## Prompt
Once the pictures are set aside, transcribe each line of the data exactly.

## Information
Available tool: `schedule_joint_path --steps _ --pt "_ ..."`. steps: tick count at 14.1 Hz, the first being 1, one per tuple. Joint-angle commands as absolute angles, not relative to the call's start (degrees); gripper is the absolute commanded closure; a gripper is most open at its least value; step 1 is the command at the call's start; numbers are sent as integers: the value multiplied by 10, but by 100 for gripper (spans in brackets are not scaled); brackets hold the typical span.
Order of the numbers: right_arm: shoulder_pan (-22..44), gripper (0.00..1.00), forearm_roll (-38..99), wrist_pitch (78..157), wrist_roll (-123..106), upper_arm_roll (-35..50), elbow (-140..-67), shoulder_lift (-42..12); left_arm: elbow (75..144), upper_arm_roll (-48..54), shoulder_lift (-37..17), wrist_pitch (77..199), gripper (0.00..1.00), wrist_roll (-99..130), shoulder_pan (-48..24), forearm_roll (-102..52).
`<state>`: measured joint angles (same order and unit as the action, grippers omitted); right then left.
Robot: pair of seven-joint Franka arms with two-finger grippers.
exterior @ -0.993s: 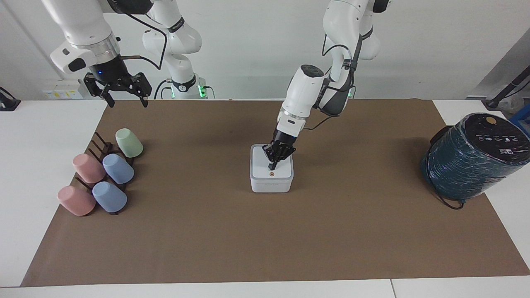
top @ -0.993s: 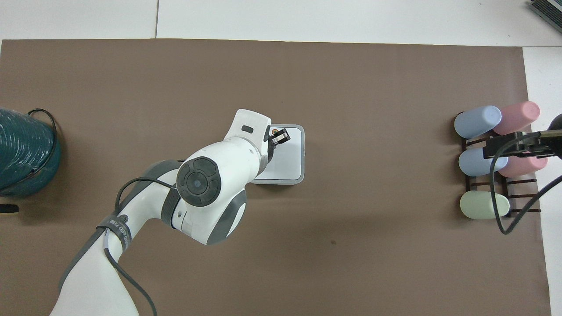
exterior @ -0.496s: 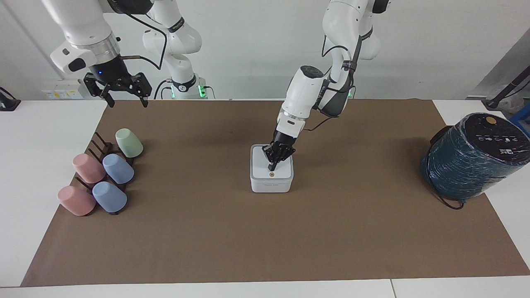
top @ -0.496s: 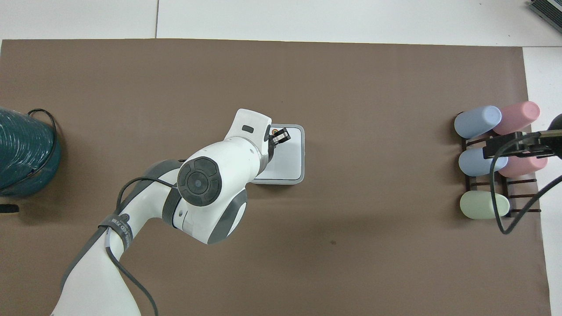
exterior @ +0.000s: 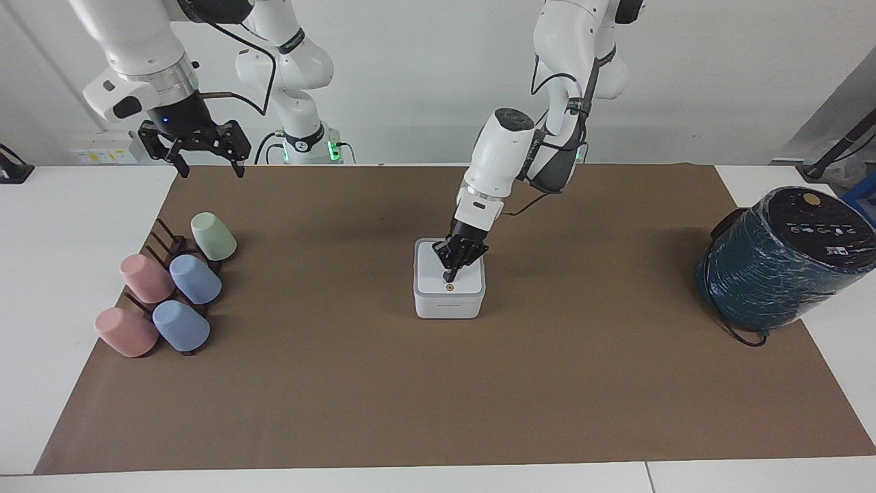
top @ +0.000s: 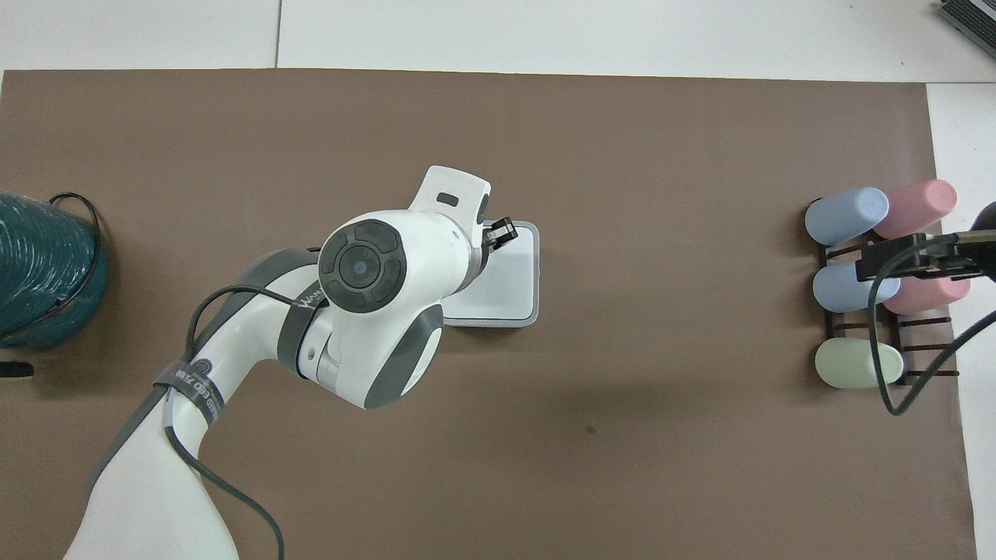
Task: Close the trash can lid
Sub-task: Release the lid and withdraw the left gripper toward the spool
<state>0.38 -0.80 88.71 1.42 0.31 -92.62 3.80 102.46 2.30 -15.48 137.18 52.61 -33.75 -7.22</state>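
Note:
The small white square trash can (exterior: 448, 307) stands in the middle of the brown mat, also seen in the overhead view (top: 510, 315). Its white lid (exterior: 436, 274) lies flat and closed on top, orange dot toward the edge farther from the robots. My left gripper (exterior: 449, 276) is shut, its tip pressing down on the lid just beside the orange dot; in the overhead view (top: 502, 232) the arm covers much of the lid (top: 513, 272). My right gripper (exterior: 203, 152) is open and waits high over the mat's corner at the right arm's end.
A dark rack with several pastel cups (exterior: 171, 287) lies at the right arm's end of the mat. A large dark teal wrapped cylinder (exterior: 780, 260) stands at the left arm's end.
The left arm's wrist and elbow have shifted slightly and risen; the gripper tip stays on the closed lid. The right arm has not moved.

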Motion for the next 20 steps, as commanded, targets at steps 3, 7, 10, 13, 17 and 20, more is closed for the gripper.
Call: schedule_joint_path --steps 3,7,10,13,17,20 --pt "0 0 3 882 21 6 -932 45 928 23 -143 1175 100 477 -288 -36" --pt "0 0 3 882 20 6 -932 45 848 22 -141 1011 100 366 -234 -17" --pt "0 0 3 882 21 6 -932 45 846 23 -93 961 100 245 -182 -17" --pt "0 0 3 882 20 6 -932 45 846 22 -59 902 100 89 -123 -17" --pt "0 0 3 882 20 6 -932 45 847 21 -33 867 100 -16 -84 21" --pt "0 0 3 882 20 6 -932 45 853 18 -21 858 100 -85 -42 25"
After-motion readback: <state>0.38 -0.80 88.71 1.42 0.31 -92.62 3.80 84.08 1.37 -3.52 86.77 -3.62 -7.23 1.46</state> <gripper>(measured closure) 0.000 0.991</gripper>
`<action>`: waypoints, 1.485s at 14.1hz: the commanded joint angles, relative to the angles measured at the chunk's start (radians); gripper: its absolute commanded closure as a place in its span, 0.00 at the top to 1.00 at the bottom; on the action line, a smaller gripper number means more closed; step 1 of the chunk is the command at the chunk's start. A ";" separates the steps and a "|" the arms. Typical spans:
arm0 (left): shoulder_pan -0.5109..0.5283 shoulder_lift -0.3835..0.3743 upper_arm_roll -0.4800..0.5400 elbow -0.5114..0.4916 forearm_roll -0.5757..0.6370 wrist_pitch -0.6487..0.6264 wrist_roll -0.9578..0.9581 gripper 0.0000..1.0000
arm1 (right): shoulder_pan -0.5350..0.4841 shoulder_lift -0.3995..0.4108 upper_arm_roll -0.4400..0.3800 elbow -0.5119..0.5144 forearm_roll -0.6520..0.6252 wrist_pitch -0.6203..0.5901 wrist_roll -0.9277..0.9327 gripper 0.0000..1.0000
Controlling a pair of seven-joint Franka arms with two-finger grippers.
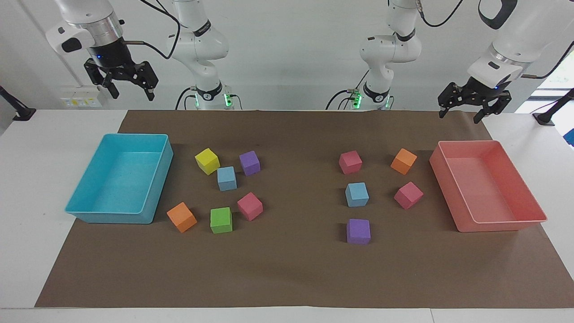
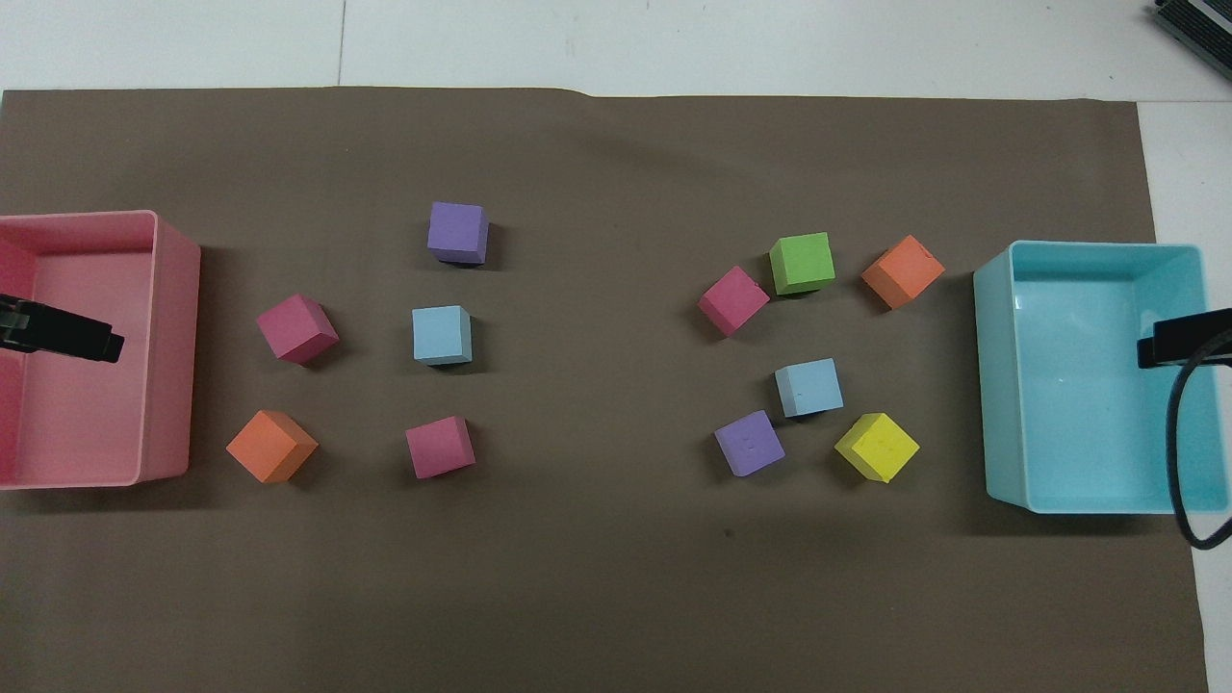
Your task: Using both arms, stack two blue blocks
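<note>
— Sky-blue foam, both of them: where do the two blue blocks sit?

— Well apart, each flat on the brown paper point(image 1: 287, 273). One blue block point(image 1: 227, 178) lies toward the right arm's end of the table, tucked between a yellow cube point(image 1: 207, 161) and a purple cube point(image 1: 250, 163), both a little nearer to the robots than it is. The other blue block point(image 1: 357, 194) lies toward the left arm's end, with a pink cube point(image 1: 350, 162) nearer to the robots and another purple cube point(image 1: 358, 231) farther from them.

— So nothing is stacked?

— Nothing. Neither block is lifted or touched; I judge the whole task is left to do.

— And the grippers?

— The right gripper point(image 1: 128, 85) hangs high over the table's edge by the turquoise tray point(image 1: 85, 211), jaws spread wide, holding nothing. The left gripper point(image 1: 462, 110) hangs over the robots' end of the pink tray point(image 1: 502, 226), jaws also wide and empty.

— What remains, then?

— By my reckoning: each arm picks up or steadies the blue block on its own end, one block is carried across, and it is set squarely on the other. The first block's close neighbours may crowd the fingers.
</note>
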 commanded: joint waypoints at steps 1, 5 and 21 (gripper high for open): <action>-0.006 -0.019 -0.002 -0.018 0.004 0.013 -0.008 1.00 | -0.002 -0.028 0.002 -0.034 -0.003 0.000 -0.023 1.00; -0.015 -0.019 -0.009 -0.018 0.003 0.020 -0.004 1.00 | 0.000 -0.029 0.007 -0.072 0.006 0.017 -0.029 1.00; -0.015 -0.024 -0.012 -0.026 0.000 0.017 0.003 1.00 | 0.053 0.053 0.139 -0.278 0.013 0.313 -0.015 1.00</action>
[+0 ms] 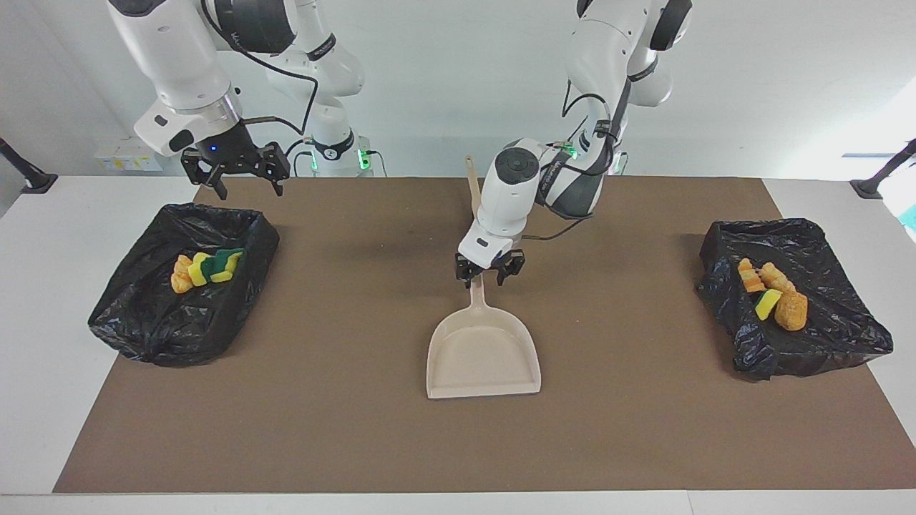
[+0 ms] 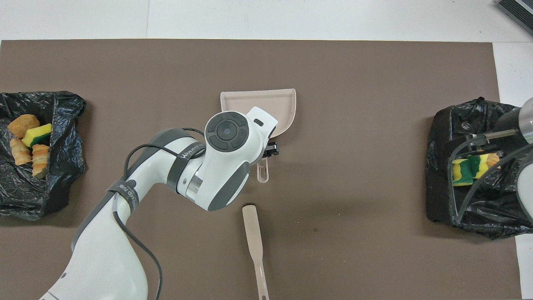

## Answer box
Available tool: `schedule_joint_path --steps _ --pt "_ ..."`. steps: tick count at 14.1 Hz, the first being 1, one per tuple. Joint-angle commands as absolute angles, not relative to the call's start (degrees); gripper is the absolute commanded closure; a gripper is most open at its least value; step 1 is the command at the call's start; numbers are sent as integers: the value multiplied by 10, but by 100 for gripper (spans in brackets are not scaled); brackets hold the typical span.
Order of the numbers: right_arm: shoulder_pan (-22..44), gripper (0.00..1.00), forearm_roll (-38..99), wrist_pitch (78..157), wrist_roll (-123..106), upper_arm_roll (-35..50), elbow (-140..-67), shoulder_lift (-42..12); left_arm: elbow (75..144), upper_arm_roll (-48..54), shoulder_lift (-37..17), wrist_pitch (77..199), gripper (0.00..1.00), wrist_roll (-99..130), shoulder_pan (-48..24), forearm_roll (-102..52).
`<state>`: measured joint angles (same order and unit as the action, grippers omitted); right then left.
Robot: pair of seven-joint Franka arms with two-finger grippers.
exterior @ -0.993s: 
top @ -0.993s: 
exterior @ -0.496s: 
top @ -0.496s: 
exterior @ +0.000s: 
top @ +0.000s: 
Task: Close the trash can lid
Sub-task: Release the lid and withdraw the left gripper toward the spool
<state>0.38 -0.80 88.71 1.42 0.31 -92.62 3.80 102.46 2.30 -15.48 137.18 52.61 -33.75 -7.22</state>
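Note:
The small white square trash can (exterior: 448, 307) stands in the middle of the brown mat, also seen in the overhead view (top: 510, 315). Its white lid (exterior: 436, 274) lies flat and closed on top, orange dot toward the edge farther from the robots. My left gripper (exterior: 449, 276) is shut, its tip pressing down on the lid just beside the orange dot; in the overhead view (top: 502, 232) the arm covers much of the lid (top: 513, 272). My right gripper (exterior: 203, 152) is open and waits high over the mat's corner at the right arm's end.
A dark rack with several pastel cups (exterior: 171, 287) lies at the right arm's end of the mat. A large dark teal wrapped cylinder (exterior: 780, 260) stands at the left arm's end.
The left arm's wrist and elbow have shifted slightly and risen; the gripper tip stays on the closed lid. The right arm has not moved.
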
Motion for the next 20 steps, as commanded, targets at steps 3, 7, 10, 13, 17 and 20, more is closed for the gripper.
Call: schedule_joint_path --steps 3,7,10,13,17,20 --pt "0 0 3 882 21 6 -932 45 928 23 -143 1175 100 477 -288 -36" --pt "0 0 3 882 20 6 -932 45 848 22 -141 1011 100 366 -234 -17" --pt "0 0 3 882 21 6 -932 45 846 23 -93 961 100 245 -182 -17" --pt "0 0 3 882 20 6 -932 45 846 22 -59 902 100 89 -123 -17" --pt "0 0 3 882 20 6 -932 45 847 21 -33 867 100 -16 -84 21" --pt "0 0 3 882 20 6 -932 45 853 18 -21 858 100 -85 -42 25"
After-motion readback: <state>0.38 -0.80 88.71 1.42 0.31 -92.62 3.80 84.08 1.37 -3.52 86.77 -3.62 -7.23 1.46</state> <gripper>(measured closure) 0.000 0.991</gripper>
`<action>`: waypoints, 1.485s at 14.1hz: the commanded joint angles, relative to the angles measured at the chunk's start (radians); gripper: its absolute commanded closure as a place in its span, 0.00 at the top to 1.00 at the bottom; on the action line, a smaller gripper number means more closed; step 1 of the chunk is the command at the chunk's start. A ";" separates the steps and a "|" the arms. Typical spans:
arm0 (left): shoulder_pan -0.5109..0.5283 shoulder_lift -0.3835..0.3743 upper_arm_roll -0.4800..0.5400 elbow -0.5114..0.4916 forearm_roll -0.5757..0.6370 wrist_pitch -0.6487..0.6264 wrist_roll -0.9578..0.9581 gripper 0.0000..1.0000
arm1 (right): shoulder_pan -0.5350..0.4841 shoulder_lift -0.3995..0.4108 upper_arm_roll -0.4400..0.3800 elbow -0.5119..0.5144 forearm_roll -0.6520..0.6252 wrist_pitch -0.6203..0.5901 wrist_roll -0.9277..0.9327 gripper 0.0000..1.0000
Controlling a pair of seven-joint Franka arms with two-finger grippers.
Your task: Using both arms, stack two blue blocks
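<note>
— Sky-blue foam, both of them: where do the two blue blocks sit?

— Well apart, each flat on the brown paper point(image 1: 287, 273). One blue block point(image 1: 227, 178) lies toward the right arm's end of the table, tucked between a yellow cube point(image 1: 207, 161) and a purple cube point(image 1: 250, 163), both a little nearer to the robots than it is. The other blue block point(image 1: 357, 194) lies toward the left arm's end, with a pink cube point(image 1: 350, 162) nearer to the robots and another purple cube point(image 1: 358, 231) farther from them.

— So nothing is stacked?

— Nothing. Neither block is lifted or touched; I judge the whole task is left to do.

— And the grippers?

— The right gripper point(image 1: 128, 85) hangs high over the table's edge by the turquoise tray point(image 1: 85, 211), jaws spread wide, holding nothing. The left gripper point(image 1: 462, 110) hangs over the robots' end of the pink tray point(image 1: 502, 226), jaws also wide and empty.

— What remains, then?

— By my reckoning: each arm picks up or steadies the blue block on its own end, one block is carried across, and it is set squarely on the other. The first block's close neighbours may crowd the fingers.
</note>
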 commanded: joint waypoints at steps 1, 5 and 21 (gripper high for open): <action>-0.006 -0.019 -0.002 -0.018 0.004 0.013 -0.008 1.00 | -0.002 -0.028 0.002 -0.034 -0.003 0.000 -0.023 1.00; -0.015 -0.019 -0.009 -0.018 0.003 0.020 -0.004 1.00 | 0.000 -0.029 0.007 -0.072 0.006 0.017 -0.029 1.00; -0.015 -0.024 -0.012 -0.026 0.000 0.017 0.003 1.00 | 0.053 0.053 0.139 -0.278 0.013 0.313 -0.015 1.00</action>
[+0 ms] 
[+0 ms] 

With the output given, the exercise is complete.